By Noah Berlatsky · January 22, 2018 Merch for this release:
Vinyl LP

French director Jean Rollin’s cult sexploitation vampire films are a specialist interest. Fans love pop surrealist details like the crotch-sucking vampire bats, incongruous clown costumes, and ubiquitous opera capes. Others are likely to find the slow-motion chases and interminable S&M softcore set pieces a chore to sit through.

The soundtracks are a different matter, though. The music is a hip sexadelic mélange, veering with giddy bloodlust from pop lounge to avant dissonance and back again. Pierre Raph’s “Gilda & Gunshots” from Jeunes Filles Impudiques (1973) juxtaposes breathy female gasps with pistol blasts, strutting bass, and hepped-up percussion to create a go-go dance chase scene complete with cheekily orgasmic false starts and stops. Acanthus’s “La Chateau” from Le Frisson des Vampires (1971) gets into a Deep Purple-esque heavy rock groove, which dissipates into druggy atmospheric noodling before locking back in. Yvon Gerault’s quasi-Bach riff “Blue Doll Baroque” from La Vampire Nue (1970) is a charming toccata and fugue pastiche, with the obligatory fleet final passages juxtaposed with the shuffling of chains.

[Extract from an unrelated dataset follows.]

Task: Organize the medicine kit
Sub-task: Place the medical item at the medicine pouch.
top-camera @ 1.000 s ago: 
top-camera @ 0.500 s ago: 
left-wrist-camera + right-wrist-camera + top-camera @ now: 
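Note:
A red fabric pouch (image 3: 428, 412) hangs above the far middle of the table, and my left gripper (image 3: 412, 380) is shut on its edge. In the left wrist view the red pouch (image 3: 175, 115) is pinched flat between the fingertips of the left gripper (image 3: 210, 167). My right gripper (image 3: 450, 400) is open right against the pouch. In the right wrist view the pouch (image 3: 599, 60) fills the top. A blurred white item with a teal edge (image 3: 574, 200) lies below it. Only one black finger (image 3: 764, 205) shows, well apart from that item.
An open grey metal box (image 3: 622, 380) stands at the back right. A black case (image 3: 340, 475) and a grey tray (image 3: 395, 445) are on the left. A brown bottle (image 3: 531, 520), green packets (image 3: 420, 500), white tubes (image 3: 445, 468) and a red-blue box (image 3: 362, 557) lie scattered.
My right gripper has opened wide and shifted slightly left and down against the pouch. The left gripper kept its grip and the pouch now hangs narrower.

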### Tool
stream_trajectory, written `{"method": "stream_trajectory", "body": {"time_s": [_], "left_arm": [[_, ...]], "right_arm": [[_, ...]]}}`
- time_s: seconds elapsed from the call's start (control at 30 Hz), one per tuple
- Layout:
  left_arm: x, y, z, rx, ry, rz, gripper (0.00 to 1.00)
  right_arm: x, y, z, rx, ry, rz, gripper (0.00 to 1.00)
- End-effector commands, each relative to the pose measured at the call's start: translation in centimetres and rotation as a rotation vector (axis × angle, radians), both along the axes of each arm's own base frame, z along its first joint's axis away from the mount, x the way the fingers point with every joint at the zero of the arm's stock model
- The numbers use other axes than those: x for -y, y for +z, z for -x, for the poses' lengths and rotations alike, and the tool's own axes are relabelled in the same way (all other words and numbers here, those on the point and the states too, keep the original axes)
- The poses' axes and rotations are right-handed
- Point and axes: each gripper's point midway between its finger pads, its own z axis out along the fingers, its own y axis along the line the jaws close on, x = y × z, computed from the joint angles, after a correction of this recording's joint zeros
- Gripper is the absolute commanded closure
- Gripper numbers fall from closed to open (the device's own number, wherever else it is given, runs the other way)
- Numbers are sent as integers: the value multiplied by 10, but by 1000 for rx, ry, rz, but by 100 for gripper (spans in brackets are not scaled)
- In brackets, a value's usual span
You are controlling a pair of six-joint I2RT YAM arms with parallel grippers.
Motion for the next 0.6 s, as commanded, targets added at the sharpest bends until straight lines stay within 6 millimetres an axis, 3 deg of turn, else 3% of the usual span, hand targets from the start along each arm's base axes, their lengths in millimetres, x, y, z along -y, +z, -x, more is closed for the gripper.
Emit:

The most striking track, though, is François Tusques’s “Croque Weasel” from Les Femmes Vampires (1968). Tusques was an important French free-jazz pianist, and the most famous composer to work on Rollin’s films. This one-minute track is bracingly abstract, starting with sawing atonal strings, and moving through plucking and piano banging; someone tries to pick up a funk beat but is subsumed by ambient crowd noise. It sounds like a mod party in a graveyard awkwardly collapsing in on itself. Another selection by Tusques, “Golden Panther,” throws an alarm clock into the middle of a Debussy arrangement.

Fans of Morricone’s odder experiments will be delighted. The whole album, with its tonal shifts and unexpected stylistic detours, is an appealing evocation of all the fractured and groovy creatures of the night, even if (or maybe especially if) you haven’t ever seen a Rollin film.